Prosochē means "attention" — but in Stoic practice it is neither "concentration" in the modern sense nor the contemplative "here-and-now" of Eastern practices. It is the concentrated mode of philosophical wakefulness in which consciousness is simultaneously (a) fully present in the action one is doing and (b) holding in the background those teachings (πρόχειρα) under which the action is to be carried out.
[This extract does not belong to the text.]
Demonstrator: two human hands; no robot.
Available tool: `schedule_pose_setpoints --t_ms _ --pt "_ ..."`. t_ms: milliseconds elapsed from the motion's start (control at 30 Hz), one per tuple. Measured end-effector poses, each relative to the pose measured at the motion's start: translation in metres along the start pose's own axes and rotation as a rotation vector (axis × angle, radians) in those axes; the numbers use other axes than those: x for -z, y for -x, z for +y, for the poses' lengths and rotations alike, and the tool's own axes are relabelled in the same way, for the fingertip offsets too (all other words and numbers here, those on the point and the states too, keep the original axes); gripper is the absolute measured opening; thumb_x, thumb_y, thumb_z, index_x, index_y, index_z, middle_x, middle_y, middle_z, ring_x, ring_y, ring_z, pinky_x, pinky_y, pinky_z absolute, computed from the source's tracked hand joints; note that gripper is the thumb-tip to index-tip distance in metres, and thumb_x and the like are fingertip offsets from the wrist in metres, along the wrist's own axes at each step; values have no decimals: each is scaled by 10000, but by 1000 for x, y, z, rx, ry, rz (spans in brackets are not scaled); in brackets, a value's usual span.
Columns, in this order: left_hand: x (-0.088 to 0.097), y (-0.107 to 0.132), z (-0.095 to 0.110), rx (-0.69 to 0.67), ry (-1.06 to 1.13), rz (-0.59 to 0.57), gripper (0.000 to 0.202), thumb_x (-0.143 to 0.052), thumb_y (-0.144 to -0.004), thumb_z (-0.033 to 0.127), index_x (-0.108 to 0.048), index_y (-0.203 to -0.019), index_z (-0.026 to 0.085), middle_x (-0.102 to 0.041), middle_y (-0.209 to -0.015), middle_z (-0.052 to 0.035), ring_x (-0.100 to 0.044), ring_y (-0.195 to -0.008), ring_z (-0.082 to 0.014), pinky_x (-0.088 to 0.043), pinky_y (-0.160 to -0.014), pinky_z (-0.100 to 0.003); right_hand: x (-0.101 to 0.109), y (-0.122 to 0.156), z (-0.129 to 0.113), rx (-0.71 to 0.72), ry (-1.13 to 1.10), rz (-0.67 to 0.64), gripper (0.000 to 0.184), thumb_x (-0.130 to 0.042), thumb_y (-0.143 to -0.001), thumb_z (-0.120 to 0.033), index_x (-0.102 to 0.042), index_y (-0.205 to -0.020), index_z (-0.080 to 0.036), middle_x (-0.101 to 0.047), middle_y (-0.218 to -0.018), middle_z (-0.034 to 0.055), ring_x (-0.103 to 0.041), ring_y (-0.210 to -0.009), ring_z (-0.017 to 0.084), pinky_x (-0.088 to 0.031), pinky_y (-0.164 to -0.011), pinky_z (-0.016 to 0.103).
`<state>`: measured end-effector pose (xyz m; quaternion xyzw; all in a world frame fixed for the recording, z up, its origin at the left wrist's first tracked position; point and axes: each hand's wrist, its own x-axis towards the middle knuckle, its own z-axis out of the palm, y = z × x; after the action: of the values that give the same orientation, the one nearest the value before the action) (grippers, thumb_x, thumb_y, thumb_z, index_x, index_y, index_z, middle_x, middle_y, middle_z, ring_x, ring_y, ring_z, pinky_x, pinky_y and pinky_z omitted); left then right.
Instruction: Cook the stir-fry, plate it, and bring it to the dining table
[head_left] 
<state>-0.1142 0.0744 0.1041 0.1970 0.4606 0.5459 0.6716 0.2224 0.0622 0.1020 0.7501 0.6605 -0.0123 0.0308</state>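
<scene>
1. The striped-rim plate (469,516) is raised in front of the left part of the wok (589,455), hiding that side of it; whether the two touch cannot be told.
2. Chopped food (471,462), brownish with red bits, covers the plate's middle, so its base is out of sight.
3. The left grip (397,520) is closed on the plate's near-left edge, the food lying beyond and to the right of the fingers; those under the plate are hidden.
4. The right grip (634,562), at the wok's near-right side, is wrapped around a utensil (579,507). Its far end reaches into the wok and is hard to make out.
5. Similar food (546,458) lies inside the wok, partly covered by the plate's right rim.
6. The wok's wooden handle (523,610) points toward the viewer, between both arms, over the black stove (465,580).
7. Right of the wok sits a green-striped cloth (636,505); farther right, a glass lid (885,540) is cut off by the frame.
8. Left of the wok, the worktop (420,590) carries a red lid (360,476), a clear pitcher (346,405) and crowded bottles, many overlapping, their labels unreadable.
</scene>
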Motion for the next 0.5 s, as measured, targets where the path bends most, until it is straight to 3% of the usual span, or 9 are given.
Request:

In Hadot, prosochē is "the fundamental Stoic attitude" — the disposition without which none of the other exercises function: it is impossible to "apply a teaching" to a situation if consciousness is absent at the moment of the situation.

§ IITechnique

(1) Reduce the task to what is in your hands at this moment (τὸ ἐν χερσί) — one thing, not "your whole life." (2) Before action, a brief inner reconciliation with the teachings: what is this from the standpoint of nature? How would the wise person treat it? Is it mine or not mine? (3) In the action itself, presence — without letting attention drift to parallel impressions (plans for later, grievances, daydreams). (4) Afterwards, a brief observation: was I in the action, or was I rehearsing something else? (5) The discipline is not "always to be attentive" but to return to attention every time you notice the drifting.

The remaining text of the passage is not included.